**Aim of the task**.
Pictures aside, please retype the whole listing word for word.

Start of Data shown

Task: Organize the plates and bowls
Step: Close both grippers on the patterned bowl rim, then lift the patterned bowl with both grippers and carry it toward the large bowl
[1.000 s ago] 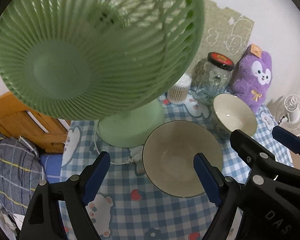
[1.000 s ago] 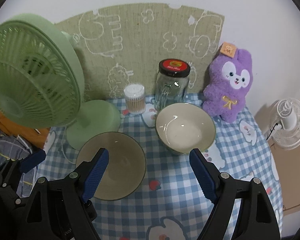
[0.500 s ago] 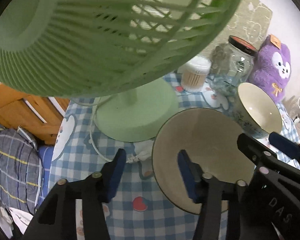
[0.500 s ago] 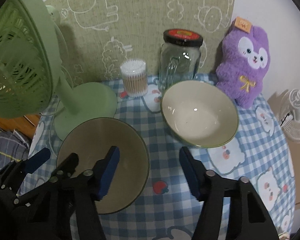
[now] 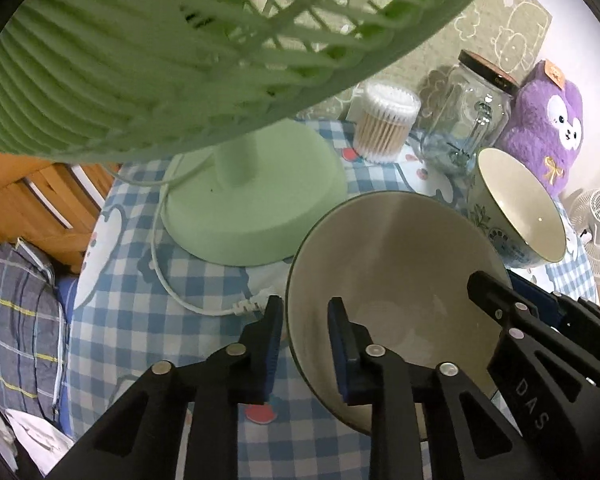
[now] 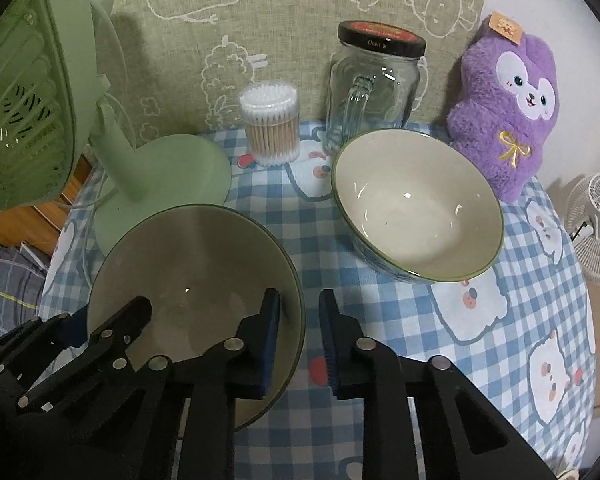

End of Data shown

**Expected answer**.
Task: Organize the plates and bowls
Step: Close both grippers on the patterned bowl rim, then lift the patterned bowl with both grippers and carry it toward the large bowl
[1.000 s ago] 
[1.000 s ago] 
[0.500 s ago] 
[0.500 s ago] 
[now] 
[now] 

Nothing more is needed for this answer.